Quedaban los dos últimos pasos: las semifinales le enfrentarían al ganador del Agassi-Becker, con claro favoritismo para el alemán. Sería un bonito enfrentamiento entre dos clásicos, acostumbrados a partidos de cinco o seis horas en la Copa Davis, dos de los mejores hombres en la red, la técnica americana contra la potencia germana. No pudo ser. Pese a adelantarse en el primer set, Becker no logró evitar que Agassi ganara los dos siguientes. Le quedaron fuerzas para ganar el cuarto, pero en el quinto no aguantó más y se vino abajo.
El cuadro le quitaba un rival más a McEnroe en su cruzada improbable: Agassi era un jugador de fondo de pista, más preocupado por su aspecto que por su juego, en lucha constante contra las convenciones inglesas y acostumbrado a venirse abajo en los partidos decisivos. En 1988, apenas un adolescente, tumbó al mito Connors en los cuartos de final del US Open. En 1992, tendría que hacer lo propio con el mito McEnroe, los dos ídolos de la afición americana, los hombres que conjugaban carisma con títulos, cosa que Andre no acababa de conseguir.
Decir que McEnroe era favorito en ese partido era mucho decir, pero desde luego no había el desnivel en los pronósticos que ahora podemos imaginar: cinco sets para Agassi en la anterior ronda, estilo de juego sobre hierba, dudas psicológicas, un público volcado… Mc Enroe salió de nuevo a la pista central crecido, confiado, a un paso de despedirse de Londres con una final, su primera en un grande desde 1985.

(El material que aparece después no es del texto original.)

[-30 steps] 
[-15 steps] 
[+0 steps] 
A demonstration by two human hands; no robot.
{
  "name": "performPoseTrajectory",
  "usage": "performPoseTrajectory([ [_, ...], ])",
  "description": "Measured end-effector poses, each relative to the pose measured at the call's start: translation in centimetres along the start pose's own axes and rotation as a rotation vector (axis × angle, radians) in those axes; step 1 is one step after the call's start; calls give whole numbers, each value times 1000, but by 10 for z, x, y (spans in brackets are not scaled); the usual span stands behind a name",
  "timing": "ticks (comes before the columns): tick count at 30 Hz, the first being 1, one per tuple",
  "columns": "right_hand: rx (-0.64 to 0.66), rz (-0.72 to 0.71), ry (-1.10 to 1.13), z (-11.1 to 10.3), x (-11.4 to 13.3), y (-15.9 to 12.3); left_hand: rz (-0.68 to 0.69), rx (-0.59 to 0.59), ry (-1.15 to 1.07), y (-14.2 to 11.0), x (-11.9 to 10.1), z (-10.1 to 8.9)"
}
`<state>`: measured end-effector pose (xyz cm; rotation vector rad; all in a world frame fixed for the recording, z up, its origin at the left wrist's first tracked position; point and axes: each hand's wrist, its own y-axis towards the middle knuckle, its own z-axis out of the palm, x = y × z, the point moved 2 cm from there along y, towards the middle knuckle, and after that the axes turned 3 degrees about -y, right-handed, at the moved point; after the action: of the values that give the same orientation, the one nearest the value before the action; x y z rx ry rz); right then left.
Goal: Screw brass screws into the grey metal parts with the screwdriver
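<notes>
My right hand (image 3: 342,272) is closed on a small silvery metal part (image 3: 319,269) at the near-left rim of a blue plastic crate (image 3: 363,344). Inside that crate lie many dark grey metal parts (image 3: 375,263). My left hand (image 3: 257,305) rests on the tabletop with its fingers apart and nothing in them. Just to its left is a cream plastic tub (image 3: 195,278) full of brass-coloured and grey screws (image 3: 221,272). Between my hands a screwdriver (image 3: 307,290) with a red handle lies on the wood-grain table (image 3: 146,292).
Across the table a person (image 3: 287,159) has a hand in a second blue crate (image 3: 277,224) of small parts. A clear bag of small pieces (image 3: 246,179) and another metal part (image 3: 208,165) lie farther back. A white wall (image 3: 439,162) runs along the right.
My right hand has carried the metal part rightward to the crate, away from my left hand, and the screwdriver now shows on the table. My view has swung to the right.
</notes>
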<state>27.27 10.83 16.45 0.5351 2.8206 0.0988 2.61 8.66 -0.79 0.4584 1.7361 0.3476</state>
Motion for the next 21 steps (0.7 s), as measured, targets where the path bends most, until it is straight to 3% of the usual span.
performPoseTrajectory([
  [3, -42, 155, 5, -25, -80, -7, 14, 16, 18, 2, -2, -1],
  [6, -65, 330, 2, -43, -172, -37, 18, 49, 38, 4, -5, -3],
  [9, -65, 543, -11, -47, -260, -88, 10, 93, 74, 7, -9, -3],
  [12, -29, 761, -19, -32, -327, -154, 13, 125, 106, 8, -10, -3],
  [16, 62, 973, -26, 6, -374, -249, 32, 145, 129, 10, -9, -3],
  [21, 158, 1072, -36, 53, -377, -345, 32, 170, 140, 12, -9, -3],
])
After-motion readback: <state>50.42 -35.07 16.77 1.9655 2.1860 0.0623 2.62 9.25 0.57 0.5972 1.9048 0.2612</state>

Aquello fue una masacre. Agassi venía de perder dos finales en Roland Garros y otra en el US Open. No podía esperar más. Le dio igual si la superficie le beneficiaba o no, se limitó a no fallar ni un solo passing shot ante las subidas suicidas a la red de su ídolo de infancia. 6-4 el primer set, 6-2 el segundo, 6-3 el tercero. Mc Enroe recogía las raquetas, saludaba con desdén al juez de silla y se despedía del público londinense. Su público, más allá del calor neoyorquino.
El niño terrible se iba para no volver: tal y como había decidido, 1992 fue su última temporada. Llegó a octavos de final del US Open y acabó el número 20 del mundo. No estaba mal para un tipo de 33 años con las articulaciones destrozadas. Casi de inmediato, pasó a comentar partidos y dirigir equipos de Copa Davis. Fue una estrella allá donde estuvo, incluso en la autobiografía. Hoy sigue rompiendo raquetas e insultando árbitros de manera esporádica en el torneo senior. El tenis actual sigue buscando su carisma sin encontrarlo en ningún lado.

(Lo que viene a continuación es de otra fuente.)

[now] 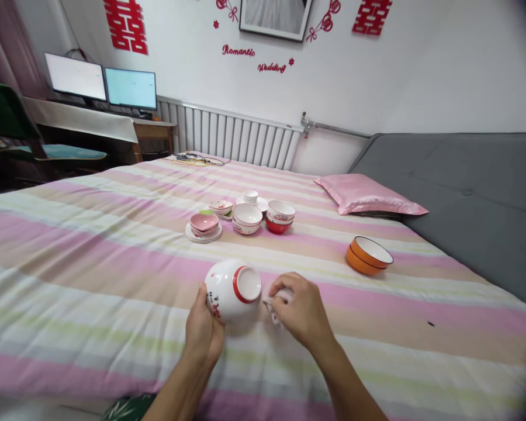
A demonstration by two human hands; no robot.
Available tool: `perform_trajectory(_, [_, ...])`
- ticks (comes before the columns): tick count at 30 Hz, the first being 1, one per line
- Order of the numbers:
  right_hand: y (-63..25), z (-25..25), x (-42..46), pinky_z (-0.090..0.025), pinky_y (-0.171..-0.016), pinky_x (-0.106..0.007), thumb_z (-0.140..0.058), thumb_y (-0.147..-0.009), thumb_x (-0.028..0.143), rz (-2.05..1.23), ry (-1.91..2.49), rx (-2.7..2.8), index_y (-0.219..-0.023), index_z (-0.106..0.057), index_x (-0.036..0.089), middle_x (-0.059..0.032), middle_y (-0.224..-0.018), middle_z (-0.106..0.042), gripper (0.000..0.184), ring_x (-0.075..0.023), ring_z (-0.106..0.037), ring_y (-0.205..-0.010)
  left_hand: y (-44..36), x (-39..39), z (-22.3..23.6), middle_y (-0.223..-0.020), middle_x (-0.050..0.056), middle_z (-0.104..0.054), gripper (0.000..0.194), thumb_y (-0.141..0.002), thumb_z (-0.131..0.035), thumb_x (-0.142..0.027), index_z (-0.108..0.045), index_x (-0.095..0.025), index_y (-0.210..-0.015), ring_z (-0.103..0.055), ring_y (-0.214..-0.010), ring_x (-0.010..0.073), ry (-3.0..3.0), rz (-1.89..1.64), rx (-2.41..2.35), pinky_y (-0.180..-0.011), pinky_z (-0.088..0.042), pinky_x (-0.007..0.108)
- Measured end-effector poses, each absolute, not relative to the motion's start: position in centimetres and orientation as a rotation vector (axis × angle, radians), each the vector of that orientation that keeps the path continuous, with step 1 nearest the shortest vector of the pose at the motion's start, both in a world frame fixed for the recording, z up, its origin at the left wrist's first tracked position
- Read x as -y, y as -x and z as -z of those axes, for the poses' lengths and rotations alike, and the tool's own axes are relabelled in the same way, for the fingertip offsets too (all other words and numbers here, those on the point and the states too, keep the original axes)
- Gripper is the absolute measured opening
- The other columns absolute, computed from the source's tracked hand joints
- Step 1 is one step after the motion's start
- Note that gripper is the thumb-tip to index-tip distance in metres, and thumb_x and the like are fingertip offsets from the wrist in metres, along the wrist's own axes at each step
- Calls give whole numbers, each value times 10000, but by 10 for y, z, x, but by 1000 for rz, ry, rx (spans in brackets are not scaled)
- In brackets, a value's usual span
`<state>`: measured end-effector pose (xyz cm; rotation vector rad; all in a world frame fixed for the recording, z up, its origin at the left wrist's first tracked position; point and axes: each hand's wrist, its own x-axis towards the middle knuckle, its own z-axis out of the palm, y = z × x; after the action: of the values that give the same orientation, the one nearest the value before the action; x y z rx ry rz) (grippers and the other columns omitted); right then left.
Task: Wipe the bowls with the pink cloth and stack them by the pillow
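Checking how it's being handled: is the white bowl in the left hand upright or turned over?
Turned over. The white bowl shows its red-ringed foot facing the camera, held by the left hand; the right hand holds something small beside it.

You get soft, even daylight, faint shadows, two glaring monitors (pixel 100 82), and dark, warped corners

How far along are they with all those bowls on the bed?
Nothing shows finished. In hand: the left hand holds a white bowl tipped over, its red-ringed foot showing, while the right hand presses a small white wad, perhaps a cloth, beside it. Untouched: the cluster of bowls mid-bed and the orange bowls.
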<state>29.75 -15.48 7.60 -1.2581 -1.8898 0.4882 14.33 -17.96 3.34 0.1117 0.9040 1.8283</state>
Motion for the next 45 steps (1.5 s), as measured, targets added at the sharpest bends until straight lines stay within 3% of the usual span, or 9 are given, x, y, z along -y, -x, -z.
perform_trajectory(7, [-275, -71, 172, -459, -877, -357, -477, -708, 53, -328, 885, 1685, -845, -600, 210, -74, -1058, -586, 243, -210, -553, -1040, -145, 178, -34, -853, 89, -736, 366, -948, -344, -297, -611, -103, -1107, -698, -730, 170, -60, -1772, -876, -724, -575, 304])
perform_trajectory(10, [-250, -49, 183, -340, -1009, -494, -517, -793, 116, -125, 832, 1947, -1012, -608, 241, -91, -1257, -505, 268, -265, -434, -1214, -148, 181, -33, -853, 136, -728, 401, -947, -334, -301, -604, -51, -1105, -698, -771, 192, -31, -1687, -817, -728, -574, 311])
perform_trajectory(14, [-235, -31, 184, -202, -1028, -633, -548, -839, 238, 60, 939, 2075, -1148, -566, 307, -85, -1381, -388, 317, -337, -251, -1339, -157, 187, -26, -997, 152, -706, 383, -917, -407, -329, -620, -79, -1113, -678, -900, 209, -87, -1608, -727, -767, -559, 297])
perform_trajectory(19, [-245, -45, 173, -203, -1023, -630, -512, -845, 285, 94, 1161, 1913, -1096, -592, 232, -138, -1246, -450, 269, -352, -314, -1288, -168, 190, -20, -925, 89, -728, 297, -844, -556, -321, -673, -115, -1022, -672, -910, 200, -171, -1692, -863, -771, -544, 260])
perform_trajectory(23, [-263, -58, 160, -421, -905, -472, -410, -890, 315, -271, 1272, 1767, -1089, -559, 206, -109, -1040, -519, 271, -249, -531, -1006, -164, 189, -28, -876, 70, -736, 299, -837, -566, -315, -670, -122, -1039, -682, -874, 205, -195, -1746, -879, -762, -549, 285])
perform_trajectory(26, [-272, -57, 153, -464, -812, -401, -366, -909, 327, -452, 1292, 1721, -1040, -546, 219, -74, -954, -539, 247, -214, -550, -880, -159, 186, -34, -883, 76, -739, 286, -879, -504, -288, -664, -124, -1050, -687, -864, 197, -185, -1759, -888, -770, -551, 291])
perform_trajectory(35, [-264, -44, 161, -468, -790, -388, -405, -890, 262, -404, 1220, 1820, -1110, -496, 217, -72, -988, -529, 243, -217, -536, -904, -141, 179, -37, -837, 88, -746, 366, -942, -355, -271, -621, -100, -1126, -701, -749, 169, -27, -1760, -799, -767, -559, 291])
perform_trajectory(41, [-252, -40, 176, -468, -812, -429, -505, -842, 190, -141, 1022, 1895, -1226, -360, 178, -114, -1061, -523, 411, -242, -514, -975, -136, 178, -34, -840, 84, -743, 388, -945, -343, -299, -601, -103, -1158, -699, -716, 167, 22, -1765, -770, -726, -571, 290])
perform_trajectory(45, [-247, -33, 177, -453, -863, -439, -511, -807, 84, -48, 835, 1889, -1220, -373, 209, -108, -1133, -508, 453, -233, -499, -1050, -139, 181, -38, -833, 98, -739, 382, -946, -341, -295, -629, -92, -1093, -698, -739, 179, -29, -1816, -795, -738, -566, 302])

El artículo en sí está bien, pero creo que le sobra esa última frase. Creo que el circuito ATP está lleno de carisma, entendiéndolo como «especial capacidad de algunas personas para atraer o fascinar». Con Federer, sobre todo, y con Nadal, lo tenemos casi todo.
Esperemos que Roger no se retire jamás
McEnroe fue un tenista excepcional, el más espectacular y genial que yo recuerde, con una zurda de golpes prodigiosos, una muñeca de seda sin duda ninguna… Lo malo es que acabó convirtiéndose en una parodia de sí mismo, se montó su propio personaje con los que publicitó todo lo que pudo, desde maquinillas de afeitar hasta coches. Hizo de su rebeldía un show hasta rozar la payasada. Su falta de respeto con el rival, con los jueces y con el público le costó más de una sanción.
Es indiscutible su personalidad única, aunque su falta de sobriedad y elegancia deportiva, por muy divertido que fuera, le resta más que le suma a su carisma, que es una palabra de origen biblíco para designar a los elegidos por Dios. Y McEnroe forma parte del Olimpo del tenis.